Sexual harassment victim: ‘This can’t be something we brush off’
Laura Duncliffe, a student at University College Cork, also said that women in Cork constantly receive unwanted attention in the city at night.
Last Sunday night Ms Duncliffe was shocked when a man pulled her skirt up around her as she walked down Washington St with her friends.
She subsequently shared her experience on Facebook.
The status has since been shared hundreds of times, and has received thousands of likes on the social network.

Ms Duncliffe said the response has been over-whelming, and had changed her attitude as to how to respond to what happened that night.
“I was shocked, the last time I put a status up on Facebook was years ago.

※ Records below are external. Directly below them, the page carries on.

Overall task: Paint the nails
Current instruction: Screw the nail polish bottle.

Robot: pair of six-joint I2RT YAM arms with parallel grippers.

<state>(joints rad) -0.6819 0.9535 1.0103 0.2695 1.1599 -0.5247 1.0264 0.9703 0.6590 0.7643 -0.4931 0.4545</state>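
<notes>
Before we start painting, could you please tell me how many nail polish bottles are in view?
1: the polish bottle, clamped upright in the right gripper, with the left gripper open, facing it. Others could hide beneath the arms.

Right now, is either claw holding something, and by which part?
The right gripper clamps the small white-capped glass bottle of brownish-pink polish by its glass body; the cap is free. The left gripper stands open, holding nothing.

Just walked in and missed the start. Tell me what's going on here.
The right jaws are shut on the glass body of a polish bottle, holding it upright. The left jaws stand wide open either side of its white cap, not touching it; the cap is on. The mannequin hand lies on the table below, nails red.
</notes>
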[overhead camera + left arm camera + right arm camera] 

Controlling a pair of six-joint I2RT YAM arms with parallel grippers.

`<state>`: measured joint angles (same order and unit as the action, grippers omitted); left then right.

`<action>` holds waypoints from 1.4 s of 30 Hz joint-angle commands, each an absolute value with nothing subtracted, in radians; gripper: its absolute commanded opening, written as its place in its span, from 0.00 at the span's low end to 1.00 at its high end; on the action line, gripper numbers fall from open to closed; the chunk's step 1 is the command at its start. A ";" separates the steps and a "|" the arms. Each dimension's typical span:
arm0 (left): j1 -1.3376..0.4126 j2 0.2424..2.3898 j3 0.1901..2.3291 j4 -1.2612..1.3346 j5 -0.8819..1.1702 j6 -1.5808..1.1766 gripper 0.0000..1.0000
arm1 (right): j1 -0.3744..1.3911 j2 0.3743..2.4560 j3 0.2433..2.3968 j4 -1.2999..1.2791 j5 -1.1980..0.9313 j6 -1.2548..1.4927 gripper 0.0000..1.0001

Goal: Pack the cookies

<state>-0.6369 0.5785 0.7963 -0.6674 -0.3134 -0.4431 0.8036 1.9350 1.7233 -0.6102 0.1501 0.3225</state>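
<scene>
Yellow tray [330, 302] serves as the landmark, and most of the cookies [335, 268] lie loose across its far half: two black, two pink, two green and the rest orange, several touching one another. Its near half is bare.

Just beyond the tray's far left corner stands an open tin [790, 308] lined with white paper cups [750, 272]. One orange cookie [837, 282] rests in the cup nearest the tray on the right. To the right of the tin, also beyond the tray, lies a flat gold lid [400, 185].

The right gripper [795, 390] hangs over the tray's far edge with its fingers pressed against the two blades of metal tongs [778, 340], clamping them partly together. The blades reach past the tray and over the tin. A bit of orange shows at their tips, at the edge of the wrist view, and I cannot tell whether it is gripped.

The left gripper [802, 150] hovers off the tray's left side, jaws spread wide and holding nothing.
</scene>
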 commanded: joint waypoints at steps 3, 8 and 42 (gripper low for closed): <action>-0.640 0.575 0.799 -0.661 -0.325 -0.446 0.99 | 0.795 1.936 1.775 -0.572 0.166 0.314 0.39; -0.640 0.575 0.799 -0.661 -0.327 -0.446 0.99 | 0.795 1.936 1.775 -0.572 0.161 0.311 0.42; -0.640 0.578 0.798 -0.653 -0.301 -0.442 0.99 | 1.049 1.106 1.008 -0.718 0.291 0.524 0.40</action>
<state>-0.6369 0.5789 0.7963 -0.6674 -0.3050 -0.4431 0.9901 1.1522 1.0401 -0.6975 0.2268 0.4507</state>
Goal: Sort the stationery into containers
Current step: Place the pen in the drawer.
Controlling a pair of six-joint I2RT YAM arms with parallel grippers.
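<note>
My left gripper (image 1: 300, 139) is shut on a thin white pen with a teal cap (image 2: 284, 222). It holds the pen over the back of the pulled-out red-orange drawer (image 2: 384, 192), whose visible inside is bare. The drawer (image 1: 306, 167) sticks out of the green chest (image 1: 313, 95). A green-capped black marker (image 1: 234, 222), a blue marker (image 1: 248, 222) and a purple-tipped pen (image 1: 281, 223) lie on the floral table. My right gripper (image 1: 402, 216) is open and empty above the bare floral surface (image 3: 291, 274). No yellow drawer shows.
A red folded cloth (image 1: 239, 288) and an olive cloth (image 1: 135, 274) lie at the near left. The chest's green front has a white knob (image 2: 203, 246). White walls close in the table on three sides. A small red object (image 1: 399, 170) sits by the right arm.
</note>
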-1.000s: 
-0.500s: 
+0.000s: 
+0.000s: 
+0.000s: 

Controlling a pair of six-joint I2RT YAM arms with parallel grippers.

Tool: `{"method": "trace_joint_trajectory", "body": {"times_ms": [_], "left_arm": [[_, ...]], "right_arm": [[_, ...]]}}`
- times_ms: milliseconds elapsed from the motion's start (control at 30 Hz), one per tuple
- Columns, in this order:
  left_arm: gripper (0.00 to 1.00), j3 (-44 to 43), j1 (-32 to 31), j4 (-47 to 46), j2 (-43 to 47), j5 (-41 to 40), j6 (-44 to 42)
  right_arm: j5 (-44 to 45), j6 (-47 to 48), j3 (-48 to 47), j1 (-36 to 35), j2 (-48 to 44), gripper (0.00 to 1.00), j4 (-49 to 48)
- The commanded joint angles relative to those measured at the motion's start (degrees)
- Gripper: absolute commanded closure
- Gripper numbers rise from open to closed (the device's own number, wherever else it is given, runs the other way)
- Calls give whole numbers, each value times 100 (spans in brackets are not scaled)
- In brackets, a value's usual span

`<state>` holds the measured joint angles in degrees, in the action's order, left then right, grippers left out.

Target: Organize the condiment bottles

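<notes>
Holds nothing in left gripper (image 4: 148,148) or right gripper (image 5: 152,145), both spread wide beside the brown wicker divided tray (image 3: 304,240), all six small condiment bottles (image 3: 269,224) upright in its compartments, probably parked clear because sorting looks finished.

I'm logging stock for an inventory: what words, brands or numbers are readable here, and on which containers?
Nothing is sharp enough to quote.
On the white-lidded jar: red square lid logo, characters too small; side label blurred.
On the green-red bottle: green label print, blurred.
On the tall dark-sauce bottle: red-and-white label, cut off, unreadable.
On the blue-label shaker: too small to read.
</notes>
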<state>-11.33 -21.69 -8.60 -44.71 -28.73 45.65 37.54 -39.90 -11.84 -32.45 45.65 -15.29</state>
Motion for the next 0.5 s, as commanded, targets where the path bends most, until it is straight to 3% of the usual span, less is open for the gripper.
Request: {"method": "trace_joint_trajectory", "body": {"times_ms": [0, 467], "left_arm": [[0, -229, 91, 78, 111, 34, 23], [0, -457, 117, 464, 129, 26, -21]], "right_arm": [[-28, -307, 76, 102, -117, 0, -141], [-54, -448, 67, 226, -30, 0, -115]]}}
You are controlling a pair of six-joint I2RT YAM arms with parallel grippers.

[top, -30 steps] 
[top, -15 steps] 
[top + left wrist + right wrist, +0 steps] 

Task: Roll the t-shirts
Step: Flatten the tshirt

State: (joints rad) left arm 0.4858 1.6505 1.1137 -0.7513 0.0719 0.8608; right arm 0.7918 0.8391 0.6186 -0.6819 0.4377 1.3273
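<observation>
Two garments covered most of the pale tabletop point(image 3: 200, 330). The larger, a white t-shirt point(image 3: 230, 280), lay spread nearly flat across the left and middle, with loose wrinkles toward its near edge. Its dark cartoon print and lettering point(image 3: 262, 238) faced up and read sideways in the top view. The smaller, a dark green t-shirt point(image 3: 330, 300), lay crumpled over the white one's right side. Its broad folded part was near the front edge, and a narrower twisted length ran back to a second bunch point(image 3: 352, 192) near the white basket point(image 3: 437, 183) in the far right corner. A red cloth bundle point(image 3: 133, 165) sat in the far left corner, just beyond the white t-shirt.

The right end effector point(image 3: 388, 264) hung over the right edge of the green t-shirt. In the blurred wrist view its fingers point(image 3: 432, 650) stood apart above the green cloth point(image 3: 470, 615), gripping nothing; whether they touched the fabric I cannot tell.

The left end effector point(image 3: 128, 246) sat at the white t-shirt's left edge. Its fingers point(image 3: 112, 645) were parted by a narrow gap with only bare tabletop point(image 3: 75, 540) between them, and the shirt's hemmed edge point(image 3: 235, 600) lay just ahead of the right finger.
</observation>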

I wrote it in the notes of my iPhone that night. I did half of it and thought it’s not worth it, it will get a few likes and that’s it,” Ms Duncliffe said.
However, she said that the incident was ‘eating away’ at her the next day, and so she decided to finish the status and post it to Facebook.
The response in turn encouraged her that it was something worth bringing to the gardaí.
“This can’t be something that we brush off and say ‘let it go’. I got so many comments from people who had experienced something similar happen to them,” she said.
Ms Duncliffe said that she could understand the many comments from women who told how they would react if they were the victims in the same situation.
“I would be the first to say the same, but there and then I didn’t know how to react. I was embarrassed, mortified. I felt like I had done something wrong, I was ashamed,” she said.
While the reaction has been overwhelmingly supportive, Ms Duncliffe took issue with those who suggested her post was sexist against men. She said she was sharing her own personal experience.
“I hate categorising, it’s the last thing I would want to do and I understand that it is a very small amount of men who do this. But it is far more prevalent for women to suffer it. It is harassment regardless if it is men doing it to women or women doing it to men,” she said.
She was also distressed at the nature of the attack, as she does not believe her assailant could have known her age.
“I’m 4ft 10. I’m very small, and look young for my age. I could have been a 15-year-old coming from a teenage disco. He came at me from behind and had no idea what age I am,” she said.

Ms Duncliffe said that while what happened to her was an extreme example, the reality is that women out at night in Cork constantly experience unwanted attention.
“You experience it every single weekend, it’s very common and you mostly brush it off and laugh at it. You have to be prepared for it, it’s not nice at all,” she said.
“I wasn’t going to go to the gardaí with it but after getting the reaction it did I was encouraged by people to report it. I have to do it, people want to see justice done, I can’t just brush it off.
“People think that you can’t do anything because it happens so often, but that’s how people get away with it.”